### Problem statement
Please write out exactly, and only, the lines from the first in the material below to the line containing "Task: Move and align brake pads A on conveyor", both included.

# # # # # # #

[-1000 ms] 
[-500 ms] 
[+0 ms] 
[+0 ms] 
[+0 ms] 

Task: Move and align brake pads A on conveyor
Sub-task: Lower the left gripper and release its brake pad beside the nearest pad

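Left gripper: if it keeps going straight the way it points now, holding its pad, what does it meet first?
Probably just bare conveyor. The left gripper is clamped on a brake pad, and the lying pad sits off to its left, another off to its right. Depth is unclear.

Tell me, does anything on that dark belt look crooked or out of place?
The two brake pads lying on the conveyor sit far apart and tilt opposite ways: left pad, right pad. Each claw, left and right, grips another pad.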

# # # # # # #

### Task answer
[-1000 ms] 
[-500 ms] 
[+0 ms] 
[+0 ms] 
[+0 ms] 

Task: Move and align brake pads A on conveyor

Nothing else is needed for this exercise.